確実にたけしの自立生活が始まってから私は自由を手に入れた
。好きな時に人に合うことも夜出かけることもできる。
今まで月に1回、2か月前の予約でもとれるかどうかわからないショートステイでやっと出張ができていた。
誰かと飲みに行くなんてとんでもない!世界だった。
東京の友人に「おめでとう!」の会までしてもらった。

確かに、いつ何が起こるかわからないから常に臨戦態勢で生活していたあの頃に比べれば楽になった。
しかし、なぜか目覚めが悪い。
朝起きたときに「たけしは無事にしているのだろうか」と思わない日はない。
これが母親というものなのか。
わりと割り切りがいい方だと思っていたが、私の中にもこういう感情がちゃんと備わっていることに自分でも驚く。
毎朝、夫の遺影に「たけしを守ってやってよ」とつぶやく。
ほとほと親ばかだと思う。

しかし、それはある意味仕方がないことだと思う。
23年間もずっといっしょにいたのだ。
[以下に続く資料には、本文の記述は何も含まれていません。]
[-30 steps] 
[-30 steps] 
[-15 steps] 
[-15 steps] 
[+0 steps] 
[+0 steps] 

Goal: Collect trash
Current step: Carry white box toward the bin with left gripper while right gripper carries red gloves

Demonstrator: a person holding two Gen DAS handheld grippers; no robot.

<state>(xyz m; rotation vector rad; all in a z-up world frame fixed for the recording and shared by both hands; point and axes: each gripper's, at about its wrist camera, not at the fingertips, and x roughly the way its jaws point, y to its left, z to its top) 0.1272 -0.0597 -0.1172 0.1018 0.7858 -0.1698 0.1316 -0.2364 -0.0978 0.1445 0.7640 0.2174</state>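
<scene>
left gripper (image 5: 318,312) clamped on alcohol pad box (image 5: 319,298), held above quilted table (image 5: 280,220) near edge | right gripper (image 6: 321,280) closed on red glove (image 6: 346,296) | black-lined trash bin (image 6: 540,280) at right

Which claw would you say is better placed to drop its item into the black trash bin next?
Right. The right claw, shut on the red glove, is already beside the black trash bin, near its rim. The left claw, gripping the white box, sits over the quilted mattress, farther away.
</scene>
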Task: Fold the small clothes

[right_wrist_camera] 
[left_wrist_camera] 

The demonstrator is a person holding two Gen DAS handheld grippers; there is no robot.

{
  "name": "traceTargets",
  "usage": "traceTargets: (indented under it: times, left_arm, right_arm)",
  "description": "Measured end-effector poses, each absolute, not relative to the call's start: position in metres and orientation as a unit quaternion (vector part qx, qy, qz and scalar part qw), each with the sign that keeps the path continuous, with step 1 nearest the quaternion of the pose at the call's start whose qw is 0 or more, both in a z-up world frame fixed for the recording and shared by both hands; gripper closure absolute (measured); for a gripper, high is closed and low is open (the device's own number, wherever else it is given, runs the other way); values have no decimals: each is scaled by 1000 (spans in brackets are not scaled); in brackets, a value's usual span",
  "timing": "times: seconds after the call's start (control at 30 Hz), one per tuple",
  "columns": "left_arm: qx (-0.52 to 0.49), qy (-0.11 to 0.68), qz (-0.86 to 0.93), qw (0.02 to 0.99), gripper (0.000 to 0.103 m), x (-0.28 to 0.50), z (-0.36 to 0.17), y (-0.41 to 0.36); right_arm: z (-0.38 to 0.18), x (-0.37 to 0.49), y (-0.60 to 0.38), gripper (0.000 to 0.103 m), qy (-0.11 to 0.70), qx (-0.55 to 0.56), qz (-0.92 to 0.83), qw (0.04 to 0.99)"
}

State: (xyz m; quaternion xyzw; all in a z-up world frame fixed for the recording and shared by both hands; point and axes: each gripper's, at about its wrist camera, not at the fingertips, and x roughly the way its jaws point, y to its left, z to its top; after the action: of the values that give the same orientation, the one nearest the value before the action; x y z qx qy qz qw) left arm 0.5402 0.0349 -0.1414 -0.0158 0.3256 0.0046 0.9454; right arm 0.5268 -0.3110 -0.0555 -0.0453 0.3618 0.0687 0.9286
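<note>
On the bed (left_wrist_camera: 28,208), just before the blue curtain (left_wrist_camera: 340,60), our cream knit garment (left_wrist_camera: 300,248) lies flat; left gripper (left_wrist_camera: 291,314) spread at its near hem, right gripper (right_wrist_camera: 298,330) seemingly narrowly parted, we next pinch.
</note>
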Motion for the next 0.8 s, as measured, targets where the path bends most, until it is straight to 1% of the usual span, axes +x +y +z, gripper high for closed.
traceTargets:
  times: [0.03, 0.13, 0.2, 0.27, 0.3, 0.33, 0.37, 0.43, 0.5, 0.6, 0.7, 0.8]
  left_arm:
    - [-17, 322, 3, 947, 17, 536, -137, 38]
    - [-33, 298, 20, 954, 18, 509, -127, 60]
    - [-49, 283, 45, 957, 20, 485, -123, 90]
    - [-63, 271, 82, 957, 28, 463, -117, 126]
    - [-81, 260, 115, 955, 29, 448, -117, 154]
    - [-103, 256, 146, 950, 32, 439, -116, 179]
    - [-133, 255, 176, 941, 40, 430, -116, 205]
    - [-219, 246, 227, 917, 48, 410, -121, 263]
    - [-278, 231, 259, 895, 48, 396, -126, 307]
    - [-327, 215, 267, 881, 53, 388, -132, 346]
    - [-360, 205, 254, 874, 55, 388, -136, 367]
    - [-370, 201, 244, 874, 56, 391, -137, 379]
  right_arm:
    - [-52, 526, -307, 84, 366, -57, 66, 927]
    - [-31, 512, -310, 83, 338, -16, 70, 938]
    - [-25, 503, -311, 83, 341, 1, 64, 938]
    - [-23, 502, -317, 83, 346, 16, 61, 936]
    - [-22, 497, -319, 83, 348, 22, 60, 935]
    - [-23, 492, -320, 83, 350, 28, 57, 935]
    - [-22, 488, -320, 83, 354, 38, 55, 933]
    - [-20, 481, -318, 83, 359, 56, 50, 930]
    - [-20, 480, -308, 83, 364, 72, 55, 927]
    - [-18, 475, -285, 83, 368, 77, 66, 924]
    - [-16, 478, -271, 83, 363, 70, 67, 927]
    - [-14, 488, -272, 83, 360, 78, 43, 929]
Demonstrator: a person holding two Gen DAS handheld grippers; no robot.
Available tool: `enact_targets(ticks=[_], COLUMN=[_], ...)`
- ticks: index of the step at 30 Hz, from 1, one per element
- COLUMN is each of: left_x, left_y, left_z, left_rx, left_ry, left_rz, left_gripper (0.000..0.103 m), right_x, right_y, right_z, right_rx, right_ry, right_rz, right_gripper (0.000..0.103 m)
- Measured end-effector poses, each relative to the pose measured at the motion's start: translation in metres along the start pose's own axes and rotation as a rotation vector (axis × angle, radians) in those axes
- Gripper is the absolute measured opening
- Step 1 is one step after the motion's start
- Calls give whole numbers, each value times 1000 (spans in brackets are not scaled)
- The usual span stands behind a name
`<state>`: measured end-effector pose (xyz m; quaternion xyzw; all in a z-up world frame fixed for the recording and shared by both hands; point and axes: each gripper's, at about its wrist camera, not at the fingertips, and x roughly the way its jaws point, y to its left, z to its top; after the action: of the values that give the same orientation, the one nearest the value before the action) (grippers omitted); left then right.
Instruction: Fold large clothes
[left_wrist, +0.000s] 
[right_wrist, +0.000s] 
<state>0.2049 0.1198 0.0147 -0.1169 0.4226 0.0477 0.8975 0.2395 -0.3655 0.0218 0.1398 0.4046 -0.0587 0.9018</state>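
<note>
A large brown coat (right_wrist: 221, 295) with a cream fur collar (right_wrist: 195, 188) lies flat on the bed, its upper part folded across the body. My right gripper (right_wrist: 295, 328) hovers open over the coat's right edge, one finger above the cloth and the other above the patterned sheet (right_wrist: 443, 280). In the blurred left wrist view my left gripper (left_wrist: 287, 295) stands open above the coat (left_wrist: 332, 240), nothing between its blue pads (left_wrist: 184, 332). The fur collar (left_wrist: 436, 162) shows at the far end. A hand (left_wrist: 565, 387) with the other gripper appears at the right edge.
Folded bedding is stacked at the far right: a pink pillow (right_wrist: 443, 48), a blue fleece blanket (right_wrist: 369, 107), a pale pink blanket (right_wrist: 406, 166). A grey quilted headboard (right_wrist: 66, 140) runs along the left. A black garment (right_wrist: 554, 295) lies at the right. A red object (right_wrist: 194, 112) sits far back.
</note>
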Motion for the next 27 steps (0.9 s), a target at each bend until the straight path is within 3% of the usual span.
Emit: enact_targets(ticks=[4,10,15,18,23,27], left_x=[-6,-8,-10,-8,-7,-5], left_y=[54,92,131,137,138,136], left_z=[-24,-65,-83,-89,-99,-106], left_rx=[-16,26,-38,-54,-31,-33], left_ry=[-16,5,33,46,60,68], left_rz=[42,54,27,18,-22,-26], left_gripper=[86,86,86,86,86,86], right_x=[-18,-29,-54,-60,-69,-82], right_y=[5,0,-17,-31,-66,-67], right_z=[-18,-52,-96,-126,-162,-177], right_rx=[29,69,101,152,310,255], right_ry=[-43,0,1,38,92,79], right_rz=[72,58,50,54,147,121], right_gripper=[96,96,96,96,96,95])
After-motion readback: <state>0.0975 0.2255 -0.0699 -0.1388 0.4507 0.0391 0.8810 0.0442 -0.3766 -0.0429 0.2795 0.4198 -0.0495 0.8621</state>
それも0歳の赤ちゃんみたいな人がずっと。
3か月じゃ体と気持ちが着いていかないのは仕方がないのかもしれない。

 この試練にも似た思いは、意外に貴重だと思っている。
たけしがこの生活を送る少し前から、私はブログやアルス・ノヴァの親御さんたちに「自立を考えましょう。親がいつまでもかまっていてはいけない。手を放しましょう」と説いていた。
しかし、いざ自分でやってみると、そんなに簡単に割り切れるものではなかった。

親の愛、子どもの自立。
これにはいろいろなひだがあるのだ。
そんなに一足飛びにできるはずがない。
少しづつ、緩やかに準備していかなければ本当いけない。
それには時間が必要。
子どもも親も「あたらしい生活や環境」を作り出す時間が必要なのだと思う。

母親というのはつくづく馬鹿だなあと思うのだが、どうしても心配になると口に出していってしまう。
おまけに何とかしようと即座に行動にでる。
アルス・ノヴァの親御さんを見ていてもそういう人が結構多い。
ある意味とても行動力がある。

しかしこれは、長年の癖みたいなものだと気が付いた。
つまり私たちは否が応でもそういう環境に常に置かれていたのだ。
常に子供たちの人生、進路、生活から些細なことまで家族(特に母親)がそれを決めてきた。
前例もなく、頼れる人も少ない状況の中で、母親がぱっぱっと決断していくしかない。
自分で変えていくしかない。
その癖がついてしまった。

しかし、今回の重度訪問介護やたけしの自立生活の実験は、そうした親の癖からの解放でもある。
いつまでもいつまでも成人した子供の人生を決めなければいけない、この選択しか与えられてこなかった親の癖、業からの解放なのだ。
私たちは好き好んでやっているのではない。

ほかに選択肢がないから。
決めてくれる人がいなかったから。
そんな環境が与えられるとは想像もできなかったし、こんなに大変なわが子を預けるなんて申しわけないという気持ち・・・・。
そういうものの象徴だったのだと思う。

しかし、そうではない生活が現実化しようとしている。
仲間とともに住み、皆の中で決定していく生活。
誰かが過大に請け負うのでも犠牲になるのでもない生活。
できないことではなくできることを出し合っていく生活・・・。
ならば親は手を放してもいいのだ。